A majority of the buyers of desktop PCs want some expandability and some options.
Mostly agree -- but for me, it's not so much about "expandability" as
"accessibility," and industry-standard high-performance components:
- two internal HDD bays -- cheaper, faster, and less clutter than external
hard drives. Easy to replace a failed HDD or update storage capacity.
- one
standard tray-loading optical bay -- instead of dog-slow, inaccessible,
ridiculously expensive (un)Superdrive that can't handle 8 cm media or BR.
- slots for 4 or 8 GB of garden-variety (cheap, non-ECC) RAM
- one video card slot -- with a choice a few "Apple-approved" GPUs. One
basic entry-level option; one pro-level, dual-link DVI, dual-head capable.
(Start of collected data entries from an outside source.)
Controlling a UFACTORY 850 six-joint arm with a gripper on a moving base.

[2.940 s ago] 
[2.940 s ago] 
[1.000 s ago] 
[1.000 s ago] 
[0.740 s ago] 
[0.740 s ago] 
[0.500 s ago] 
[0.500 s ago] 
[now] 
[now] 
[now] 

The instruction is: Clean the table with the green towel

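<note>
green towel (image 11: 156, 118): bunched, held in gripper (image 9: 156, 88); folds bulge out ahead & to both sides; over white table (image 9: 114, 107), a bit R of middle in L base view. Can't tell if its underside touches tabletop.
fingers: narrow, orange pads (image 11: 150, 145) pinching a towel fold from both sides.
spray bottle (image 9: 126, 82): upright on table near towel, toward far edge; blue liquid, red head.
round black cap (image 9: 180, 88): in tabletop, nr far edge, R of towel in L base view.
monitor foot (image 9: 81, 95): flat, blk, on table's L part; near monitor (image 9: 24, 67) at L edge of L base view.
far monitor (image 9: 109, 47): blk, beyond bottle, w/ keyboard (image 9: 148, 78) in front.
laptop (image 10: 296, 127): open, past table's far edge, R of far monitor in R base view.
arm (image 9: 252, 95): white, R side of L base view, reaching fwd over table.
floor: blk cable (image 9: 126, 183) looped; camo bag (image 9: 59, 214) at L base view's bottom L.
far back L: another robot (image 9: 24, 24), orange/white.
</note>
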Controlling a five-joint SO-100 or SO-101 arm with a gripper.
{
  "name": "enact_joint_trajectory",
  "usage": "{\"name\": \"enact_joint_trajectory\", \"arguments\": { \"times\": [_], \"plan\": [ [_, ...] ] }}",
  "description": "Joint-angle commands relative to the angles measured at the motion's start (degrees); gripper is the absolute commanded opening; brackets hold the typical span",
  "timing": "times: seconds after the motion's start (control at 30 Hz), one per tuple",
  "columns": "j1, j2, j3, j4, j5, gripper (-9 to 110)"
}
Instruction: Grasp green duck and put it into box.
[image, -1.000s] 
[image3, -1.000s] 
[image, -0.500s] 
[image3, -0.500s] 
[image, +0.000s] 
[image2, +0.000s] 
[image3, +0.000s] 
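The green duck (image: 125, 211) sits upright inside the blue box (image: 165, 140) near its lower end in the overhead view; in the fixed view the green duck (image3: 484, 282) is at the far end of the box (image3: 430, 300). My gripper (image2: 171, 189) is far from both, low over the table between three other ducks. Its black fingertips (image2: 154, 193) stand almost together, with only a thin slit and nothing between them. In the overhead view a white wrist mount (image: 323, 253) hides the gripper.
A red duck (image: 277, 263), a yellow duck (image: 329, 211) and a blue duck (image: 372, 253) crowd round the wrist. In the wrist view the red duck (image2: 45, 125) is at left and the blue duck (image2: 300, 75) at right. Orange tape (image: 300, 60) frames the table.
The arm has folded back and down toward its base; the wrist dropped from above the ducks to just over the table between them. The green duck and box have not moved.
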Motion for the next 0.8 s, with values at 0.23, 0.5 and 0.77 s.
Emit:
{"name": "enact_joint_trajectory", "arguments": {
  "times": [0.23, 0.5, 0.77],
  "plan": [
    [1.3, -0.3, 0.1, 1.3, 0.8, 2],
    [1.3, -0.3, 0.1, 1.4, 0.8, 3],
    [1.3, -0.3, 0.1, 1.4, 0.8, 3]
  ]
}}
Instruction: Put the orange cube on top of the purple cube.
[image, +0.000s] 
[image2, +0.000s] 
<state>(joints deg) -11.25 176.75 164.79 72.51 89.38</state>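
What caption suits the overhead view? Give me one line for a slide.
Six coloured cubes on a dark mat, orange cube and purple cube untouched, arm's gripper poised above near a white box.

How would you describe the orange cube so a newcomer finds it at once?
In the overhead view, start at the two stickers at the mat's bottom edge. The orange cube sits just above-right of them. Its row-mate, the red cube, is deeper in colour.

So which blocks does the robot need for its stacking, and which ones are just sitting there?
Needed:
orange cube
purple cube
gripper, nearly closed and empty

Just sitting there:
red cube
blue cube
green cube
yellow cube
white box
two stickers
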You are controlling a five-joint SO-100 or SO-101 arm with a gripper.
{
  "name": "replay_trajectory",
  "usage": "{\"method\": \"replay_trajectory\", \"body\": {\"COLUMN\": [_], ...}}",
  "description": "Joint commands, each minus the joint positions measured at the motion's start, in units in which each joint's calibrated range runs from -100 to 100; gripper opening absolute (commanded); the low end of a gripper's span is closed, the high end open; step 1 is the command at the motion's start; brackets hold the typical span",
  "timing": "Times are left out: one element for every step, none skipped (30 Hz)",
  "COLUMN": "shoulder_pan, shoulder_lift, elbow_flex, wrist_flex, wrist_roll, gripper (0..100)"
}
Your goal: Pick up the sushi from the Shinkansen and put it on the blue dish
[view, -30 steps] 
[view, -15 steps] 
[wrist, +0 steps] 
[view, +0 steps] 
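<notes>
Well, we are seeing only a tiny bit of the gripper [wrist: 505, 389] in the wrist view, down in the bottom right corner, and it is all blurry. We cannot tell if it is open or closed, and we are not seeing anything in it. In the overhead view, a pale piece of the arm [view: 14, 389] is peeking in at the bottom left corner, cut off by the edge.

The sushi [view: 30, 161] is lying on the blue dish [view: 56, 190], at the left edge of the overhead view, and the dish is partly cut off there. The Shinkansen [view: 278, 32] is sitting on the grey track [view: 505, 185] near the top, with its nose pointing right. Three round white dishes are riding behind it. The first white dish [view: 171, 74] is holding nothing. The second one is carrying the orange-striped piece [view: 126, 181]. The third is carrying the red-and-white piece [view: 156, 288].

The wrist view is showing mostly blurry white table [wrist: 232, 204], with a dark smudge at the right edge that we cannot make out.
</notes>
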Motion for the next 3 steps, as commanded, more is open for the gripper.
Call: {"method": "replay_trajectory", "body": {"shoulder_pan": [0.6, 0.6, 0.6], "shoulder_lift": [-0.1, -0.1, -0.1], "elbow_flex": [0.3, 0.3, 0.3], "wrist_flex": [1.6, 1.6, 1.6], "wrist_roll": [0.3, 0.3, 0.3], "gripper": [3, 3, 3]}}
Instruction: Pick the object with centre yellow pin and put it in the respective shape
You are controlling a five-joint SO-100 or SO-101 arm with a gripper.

- One or two PCI slots -- for Apple-supplied, extra-profit, accessories.
Apple could sell it at $1500 (same as the 20" iMac, with the same level of
performance) and pocket the cost of the display and fancy iMac package.
Customers could add a $1200 professional monitor and still save big $$$$
(plus lots of space and kW-hr) compared to the ridiculous, over-the-top
Mac Pro.
...WHO needs 4 video cards, 6 drive bays, and a 1KW power supply?